Most of the questions I asked would be answered in 10 lines or less.  I
have invested by now several workdays in getting answers to the
questions

a) Where are artificial, where technical, and where logical
implementation borders between grob properties and context properties
and their accessors?

b) What is the toplevel module manipulation in markup-init.ly trying to
achieve and why?

Both can be likely answered in 10 lines or less by those who actually
wrote the code or participated in its previous discussion.

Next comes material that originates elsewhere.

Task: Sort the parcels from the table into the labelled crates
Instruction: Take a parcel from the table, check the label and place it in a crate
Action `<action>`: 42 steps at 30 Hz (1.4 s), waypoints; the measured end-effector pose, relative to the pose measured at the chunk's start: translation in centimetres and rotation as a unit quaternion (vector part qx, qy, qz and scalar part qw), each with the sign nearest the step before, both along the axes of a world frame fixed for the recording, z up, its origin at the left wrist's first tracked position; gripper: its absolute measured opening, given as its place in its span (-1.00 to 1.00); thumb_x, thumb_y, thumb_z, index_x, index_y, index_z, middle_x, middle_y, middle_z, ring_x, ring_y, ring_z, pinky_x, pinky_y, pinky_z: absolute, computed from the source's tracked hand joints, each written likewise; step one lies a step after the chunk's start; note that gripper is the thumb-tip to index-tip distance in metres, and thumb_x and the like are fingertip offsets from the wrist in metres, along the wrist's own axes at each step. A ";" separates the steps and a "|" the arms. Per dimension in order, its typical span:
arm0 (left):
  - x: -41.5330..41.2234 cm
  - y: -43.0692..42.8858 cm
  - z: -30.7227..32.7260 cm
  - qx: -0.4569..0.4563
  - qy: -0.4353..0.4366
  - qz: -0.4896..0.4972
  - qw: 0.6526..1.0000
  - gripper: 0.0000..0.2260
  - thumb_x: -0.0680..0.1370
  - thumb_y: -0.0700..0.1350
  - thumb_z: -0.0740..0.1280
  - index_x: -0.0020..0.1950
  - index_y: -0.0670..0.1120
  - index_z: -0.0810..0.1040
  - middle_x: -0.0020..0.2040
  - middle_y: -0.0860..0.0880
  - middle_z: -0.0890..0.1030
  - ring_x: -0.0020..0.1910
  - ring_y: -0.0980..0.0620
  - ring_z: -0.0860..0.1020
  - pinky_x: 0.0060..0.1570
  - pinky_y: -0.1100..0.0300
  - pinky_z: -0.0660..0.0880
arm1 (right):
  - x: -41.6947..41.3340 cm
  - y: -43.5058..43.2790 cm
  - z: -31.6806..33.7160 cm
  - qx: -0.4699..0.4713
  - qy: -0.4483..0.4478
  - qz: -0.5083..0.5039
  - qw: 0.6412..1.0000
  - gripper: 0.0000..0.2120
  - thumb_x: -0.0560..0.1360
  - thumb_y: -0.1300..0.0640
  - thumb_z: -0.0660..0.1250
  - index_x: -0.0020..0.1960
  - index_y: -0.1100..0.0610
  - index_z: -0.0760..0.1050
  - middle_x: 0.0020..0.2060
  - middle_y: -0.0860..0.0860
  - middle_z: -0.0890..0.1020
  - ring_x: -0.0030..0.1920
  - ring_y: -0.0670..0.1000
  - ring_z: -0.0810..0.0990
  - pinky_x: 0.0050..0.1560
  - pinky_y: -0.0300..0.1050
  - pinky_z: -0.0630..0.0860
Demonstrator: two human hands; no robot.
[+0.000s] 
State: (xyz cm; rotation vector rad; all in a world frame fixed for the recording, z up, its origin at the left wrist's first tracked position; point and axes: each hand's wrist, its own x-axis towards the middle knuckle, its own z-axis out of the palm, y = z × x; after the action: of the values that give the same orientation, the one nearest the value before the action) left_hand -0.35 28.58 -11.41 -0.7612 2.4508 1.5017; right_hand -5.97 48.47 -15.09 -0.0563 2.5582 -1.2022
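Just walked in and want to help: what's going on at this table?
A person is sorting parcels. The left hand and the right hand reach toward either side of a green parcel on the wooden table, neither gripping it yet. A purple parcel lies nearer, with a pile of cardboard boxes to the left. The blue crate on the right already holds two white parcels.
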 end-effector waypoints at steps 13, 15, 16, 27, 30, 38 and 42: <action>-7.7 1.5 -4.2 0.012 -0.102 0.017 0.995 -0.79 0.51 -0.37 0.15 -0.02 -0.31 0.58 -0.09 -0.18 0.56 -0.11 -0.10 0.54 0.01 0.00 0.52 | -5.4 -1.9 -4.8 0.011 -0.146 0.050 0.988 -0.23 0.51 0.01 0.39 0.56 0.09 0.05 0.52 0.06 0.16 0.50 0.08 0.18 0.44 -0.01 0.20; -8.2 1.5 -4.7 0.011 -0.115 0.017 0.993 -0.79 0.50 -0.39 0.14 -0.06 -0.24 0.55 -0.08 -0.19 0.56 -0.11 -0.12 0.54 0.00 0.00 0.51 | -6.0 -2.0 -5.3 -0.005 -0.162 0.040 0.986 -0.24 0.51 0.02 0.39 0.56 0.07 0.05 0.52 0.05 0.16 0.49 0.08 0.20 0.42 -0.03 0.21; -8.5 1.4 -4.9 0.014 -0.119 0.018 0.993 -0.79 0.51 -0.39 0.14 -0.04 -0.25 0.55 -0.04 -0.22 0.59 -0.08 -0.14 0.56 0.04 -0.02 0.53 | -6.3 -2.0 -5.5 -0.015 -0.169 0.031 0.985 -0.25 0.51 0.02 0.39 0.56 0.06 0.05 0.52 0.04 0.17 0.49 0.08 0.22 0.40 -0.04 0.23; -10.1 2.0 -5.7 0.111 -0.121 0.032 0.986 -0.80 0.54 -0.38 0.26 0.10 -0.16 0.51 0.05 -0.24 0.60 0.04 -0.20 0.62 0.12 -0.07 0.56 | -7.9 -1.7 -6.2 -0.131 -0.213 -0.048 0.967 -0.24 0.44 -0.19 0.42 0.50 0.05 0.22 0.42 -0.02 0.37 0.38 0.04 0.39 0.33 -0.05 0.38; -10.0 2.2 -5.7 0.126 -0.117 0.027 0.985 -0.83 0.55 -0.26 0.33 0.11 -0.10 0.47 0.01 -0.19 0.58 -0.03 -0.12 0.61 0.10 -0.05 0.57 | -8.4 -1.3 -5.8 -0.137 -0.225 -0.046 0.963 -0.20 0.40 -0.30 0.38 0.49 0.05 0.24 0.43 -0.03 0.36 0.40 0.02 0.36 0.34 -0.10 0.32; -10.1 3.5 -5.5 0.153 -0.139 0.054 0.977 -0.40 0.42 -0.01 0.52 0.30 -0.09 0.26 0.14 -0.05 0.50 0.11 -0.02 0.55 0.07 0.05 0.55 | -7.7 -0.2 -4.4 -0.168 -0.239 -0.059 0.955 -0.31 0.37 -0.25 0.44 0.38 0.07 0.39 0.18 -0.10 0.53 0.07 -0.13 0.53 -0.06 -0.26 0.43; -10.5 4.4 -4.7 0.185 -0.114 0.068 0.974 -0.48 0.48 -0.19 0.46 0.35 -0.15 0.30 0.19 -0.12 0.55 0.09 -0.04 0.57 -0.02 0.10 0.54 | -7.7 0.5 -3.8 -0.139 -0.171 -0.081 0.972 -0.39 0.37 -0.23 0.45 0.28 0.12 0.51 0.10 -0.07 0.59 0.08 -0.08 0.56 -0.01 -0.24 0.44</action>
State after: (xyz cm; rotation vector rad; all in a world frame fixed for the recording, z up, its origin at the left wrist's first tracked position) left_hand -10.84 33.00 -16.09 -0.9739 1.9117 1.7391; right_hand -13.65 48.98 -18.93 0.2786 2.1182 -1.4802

With b) I am currently at the point where it appears that the
markup-init.ly stuff tries exporting definitions one level upwards of,
well, the top-level.  The code does not contain any comments, there is
no explanation of why a propagation beyond the top-level is necessary,
the checkin does not contain any history (it is just a one-time
checkin), the crashes this is supposed to avoid judging from the
developer list discussion at the time of the checkin in 12/2006 are not
repeatable on my system, after everybody yelled at me that contributions
would not be manageable without putting them up, I placed the work on
the syntax at <URL:http://codereview.appspot.com/160048/show> where a
single person (AFAIU not one that would be comfortable judging its
technical merits) reviewed it and commented on a trivial documentation
problem.  Appreciated, but not in the same league as the many
admonishments I got for following the "proper" procedures.  In
particular since this was not done by one of those clamoring for me to
follow the rules.

At some point of time, when you are trying to make a new horse do
tricks, you need to have _some_ kind of reward rather than letting
matters just drop again.

Undocumented code is not maintainable.  Throwing it out is a matter of
sanity if it can't get documented, and it apparently can't.  It
apparently can't even get questioned or discussed.

How do you suppose that getting new core developers is going to work?